■ TASK BRIEF ■
Exact reproduction required: the lines below from the line with "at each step" to the line with "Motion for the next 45", both ends included, and no others.
—————
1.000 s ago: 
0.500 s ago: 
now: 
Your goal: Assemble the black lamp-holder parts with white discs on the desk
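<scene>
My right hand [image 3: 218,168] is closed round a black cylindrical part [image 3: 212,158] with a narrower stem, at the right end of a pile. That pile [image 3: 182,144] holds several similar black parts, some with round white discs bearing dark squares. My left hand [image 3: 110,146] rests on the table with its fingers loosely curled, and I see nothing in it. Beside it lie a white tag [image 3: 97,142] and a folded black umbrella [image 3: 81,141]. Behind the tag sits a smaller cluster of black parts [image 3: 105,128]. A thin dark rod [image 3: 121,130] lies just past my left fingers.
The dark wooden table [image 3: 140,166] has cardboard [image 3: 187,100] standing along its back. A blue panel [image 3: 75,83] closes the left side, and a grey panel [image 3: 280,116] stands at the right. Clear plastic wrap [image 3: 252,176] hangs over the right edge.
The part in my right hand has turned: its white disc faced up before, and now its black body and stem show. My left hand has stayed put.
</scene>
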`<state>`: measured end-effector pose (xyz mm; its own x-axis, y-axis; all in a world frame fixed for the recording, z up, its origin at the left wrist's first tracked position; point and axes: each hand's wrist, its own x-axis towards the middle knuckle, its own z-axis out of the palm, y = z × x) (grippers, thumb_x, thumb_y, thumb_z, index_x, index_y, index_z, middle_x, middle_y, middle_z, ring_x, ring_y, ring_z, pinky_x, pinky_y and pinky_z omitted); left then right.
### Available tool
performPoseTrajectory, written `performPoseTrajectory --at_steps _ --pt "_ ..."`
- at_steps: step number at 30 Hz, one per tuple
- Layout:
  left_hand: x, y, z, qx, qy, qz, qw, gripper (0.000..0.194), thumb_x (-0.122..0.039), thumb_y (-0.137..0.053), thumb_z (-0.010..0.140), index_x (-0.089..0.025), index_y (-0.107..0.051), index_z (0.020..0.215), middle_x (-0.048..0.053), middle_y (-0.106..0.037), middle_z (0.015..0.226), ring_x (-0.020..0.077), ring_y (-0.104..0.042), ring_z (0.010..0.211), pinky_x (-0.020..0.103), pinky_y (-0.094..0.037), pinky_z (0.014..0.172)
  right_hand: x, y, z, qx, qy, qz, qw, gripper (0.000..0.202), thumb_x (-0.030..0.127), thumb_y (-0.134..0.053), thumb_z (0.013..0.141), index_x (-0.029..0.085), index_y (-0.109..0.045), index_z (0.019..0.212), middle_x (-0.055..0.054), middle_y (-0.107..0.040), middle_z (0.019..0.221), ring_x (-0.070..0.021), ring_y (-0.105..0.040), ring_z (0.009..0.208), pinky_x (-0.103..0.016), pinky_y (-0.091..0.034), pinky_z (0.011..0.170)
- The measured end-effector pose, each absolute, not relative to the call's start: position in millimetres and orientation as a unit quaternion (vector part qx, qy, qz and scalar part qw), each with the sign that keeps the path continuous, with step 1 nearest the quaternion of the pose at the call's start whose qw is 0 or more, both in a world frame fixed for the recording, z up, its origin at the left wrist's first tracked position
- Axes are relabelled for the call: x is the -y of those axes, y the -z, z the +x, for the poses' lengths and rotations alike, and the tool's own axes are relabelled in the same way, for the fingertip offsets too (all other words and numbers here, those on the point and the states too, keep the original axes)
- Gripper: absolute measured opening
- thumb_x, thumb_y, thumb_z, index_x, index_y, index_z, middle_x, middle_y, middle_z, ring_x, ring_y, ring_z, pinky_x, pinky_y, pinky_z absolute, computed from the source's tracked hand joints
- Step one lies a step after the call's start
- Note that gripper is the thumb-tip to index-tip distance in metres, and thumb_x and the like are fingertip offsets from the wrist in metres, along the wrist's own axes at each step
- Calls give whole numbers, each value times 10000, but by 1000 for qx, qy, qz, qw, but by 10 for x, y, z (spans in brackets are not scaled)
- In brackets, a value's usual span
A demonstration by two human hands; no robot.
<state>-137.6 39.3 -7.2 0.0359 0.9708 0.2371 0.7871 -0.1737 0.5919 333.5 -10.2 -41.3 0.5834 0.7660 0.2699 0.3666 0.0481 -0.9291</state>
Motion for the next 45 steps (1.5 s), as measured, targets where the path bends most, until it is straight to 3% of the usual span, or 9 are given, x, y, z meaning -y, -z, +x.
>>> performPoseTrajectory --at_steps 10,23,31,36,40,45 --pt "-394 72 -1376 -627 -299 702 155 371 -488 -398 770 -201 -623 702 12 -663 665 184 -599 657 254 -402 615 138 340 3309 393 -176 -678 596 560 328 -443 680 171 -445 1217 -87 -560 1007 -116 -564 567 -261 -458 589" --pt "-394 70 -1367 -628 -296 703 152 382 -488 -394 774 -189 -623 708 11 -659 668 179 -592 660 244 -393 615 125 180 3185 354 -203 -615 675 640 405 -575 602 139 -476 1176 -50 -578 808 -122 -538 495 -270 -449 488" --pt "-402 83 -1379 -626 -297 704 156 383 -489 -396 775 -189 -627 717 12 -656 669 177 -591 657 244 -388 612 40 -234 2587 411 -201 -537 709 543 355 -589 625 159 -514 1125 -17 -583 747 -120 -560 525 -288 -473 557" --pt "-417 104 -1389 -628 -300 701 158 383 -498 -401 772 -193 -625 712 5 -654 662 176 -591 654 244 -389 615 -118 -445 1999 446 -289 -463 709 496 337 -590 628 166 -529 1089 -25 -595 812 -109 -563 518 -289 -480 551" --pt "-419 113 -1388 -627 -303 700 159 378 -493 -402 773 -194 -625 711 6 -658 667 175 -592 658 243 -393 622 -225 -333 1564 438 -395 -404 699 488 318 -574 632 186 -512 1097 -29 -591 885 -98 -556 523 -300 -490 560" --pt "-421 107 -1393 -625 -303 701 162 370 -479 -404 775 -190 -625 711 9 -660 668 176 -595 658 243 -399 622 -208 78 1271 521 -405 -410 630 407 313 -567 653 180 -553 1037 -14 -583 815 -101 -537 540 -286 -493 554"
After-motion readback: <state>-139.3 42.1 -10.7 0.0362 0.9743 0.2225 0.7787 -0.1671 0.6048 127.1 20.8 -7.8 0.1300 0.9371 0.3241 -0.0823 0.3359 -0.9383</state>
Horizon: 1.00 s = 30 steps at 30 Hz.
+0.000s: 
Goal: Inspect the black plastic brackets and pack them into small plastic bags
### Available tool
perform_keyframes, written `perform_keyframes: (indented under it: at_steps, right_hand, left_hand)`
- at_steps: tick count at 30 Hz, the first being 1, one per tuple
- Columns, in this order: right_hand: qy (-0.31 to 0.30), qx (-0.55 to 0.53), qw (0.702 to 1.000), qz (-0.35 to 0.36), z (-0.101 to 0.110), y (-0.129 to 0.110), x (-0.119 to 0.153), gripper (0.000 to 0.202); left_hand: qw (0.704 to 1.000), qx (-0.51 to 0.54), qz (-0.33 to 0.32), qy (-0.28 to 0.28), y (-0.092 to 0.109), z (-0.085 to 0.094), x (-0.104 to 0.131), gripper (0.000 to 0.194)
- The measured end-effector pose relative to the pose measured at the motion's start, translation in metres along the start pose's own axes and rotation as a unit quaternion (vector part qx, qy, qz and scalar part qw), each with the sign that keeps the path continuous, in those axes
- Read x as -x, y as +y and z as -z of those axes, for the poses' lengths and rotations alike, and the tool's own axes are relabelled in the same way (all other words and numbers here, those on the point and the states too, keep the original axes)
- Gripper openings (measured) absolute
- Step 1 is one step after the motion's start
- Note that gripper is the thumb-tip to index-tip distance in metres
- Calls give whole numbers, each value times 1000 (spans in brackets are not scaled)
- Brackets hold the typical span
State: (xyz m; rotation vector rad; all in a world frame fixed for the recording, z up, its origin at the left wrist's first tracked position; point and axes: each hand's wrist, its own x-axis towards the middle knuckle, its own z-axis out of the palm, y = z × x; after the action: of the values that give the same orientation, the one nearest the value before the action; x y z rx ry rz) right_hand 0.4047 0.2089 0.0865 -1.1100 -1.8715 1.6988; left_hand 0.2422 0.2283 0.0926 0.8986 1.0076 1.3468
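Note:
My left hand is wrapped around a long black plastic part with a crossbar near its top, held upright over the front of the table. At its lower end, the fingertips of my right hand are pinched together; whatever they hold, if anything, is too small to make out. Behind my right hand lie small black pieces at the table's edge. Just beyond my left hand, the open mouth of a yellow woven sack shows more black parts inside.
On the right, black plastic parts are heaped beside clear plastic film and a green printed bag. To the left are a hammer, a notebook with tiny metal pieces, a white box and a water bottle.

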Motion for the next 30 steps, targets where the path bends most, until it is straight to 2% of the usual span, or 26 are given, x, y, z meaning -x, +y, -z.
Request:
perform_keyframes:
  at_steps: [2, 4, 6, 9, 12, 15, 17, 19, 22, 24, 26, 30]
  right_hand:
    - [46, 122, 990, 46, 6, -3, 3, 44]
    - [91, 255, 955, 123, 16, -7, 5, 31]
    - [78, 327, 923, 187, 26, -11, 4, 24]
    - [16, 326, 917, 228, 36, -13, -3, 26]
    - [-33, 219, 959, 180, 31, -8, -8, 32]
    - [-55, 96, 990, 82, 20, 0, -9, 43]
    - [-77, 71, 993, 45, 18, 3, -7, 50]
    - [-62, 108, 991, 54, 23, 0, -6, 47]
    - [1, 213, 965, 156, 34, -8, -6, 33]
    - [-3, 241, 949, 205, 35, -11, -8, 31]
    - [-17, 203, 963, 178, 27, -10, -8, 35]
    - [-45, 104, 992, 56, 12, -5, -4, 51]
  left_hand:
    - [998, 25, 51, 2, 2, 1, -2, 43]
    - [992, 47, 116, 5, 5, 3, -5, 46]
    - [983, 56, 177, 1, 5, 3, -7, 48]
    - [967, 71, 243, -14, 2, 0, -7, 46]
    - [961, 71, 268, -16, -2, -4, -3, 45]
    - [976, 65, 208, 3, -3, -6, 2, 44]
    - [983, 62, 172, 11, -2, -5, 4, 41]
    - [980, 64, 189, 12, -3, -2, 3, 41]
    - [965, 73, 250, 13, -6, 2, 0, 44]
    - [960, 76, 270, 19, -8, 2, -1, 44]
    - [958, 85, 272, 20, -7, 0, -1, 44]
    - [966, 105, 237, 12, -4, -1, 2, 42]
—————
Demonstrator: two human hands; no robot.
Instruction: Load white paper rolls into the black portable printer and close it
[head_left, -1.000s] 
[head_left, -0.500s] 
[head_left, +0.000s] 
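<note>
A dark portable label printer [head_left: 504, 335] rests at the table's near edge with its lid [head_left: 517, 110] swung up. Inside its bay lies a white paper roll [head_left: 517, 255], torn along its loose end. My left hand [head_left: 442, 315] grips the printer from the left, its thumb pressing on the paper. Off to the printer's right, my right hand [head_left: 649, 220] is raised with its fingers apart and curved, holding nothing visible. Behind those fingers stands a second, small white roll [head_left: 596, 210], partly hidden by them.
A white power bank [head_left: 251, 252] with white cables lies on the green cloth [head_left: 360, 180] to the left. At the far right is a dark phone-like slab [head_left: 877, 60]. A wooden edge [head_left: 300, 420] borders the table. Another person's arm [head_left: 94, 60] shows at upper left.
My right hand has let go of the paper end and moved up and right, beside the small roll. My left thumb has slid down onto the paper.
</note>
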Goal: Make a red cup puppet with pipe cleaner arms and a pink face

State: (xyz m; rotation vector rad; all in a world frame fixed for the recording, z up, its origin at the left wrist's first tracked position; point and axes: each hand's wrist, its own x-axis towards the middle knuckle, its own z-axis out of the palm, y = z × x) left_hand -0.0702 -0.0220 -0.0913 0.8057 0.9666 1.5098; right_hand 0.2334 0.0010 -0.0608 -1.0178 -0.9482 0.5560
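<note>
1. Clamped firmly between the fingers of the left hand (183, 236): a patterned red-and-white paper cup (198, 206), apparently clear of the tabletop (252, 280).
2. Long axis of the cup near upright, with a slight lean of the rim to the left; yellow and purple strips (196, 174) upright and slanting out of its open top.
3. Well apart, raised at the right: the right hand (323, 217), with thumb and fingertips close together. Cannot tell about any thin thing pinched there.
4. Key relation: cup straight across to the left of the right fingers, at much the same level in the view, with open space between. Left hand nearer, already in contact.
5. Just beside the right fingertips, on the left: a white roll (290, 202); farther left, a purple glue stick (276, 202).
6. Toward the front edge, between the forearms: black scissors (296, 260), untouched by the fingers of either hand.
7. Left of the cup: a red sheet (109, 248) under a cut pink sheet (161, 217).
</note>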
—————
■ ANSWER SECTION ■
- Note that gripper is the thumb-tip to index-tip distance in metres, and thumb_x and the like are fingertip offsets from the wrist in metres, along the wrist's own axes at each step
- Calls give whole numbers, each value times 10000, but by 1000 for qx, qy, qz, qw, but by 10 for x, y, z (spans in brackets are not scaled)
- In brackets, a value's usual span
A demonstration by two human hands; no robot.
<state>-137.6 39.3 -7.2 0.0359 0.9708 0.2371 0.7871 -0.1737 0.5919 333.5 -10.2 -41.3 0.5834 0.7660 0.2699 0.3666 0.0481 -0.9291</state>
Motion for the next 45 steps (1.5 s), as measured, targets where the path bends most, until it is straight to 3% of the usual span, or 9 are given, x, y, z meaning -y, -z, +x.

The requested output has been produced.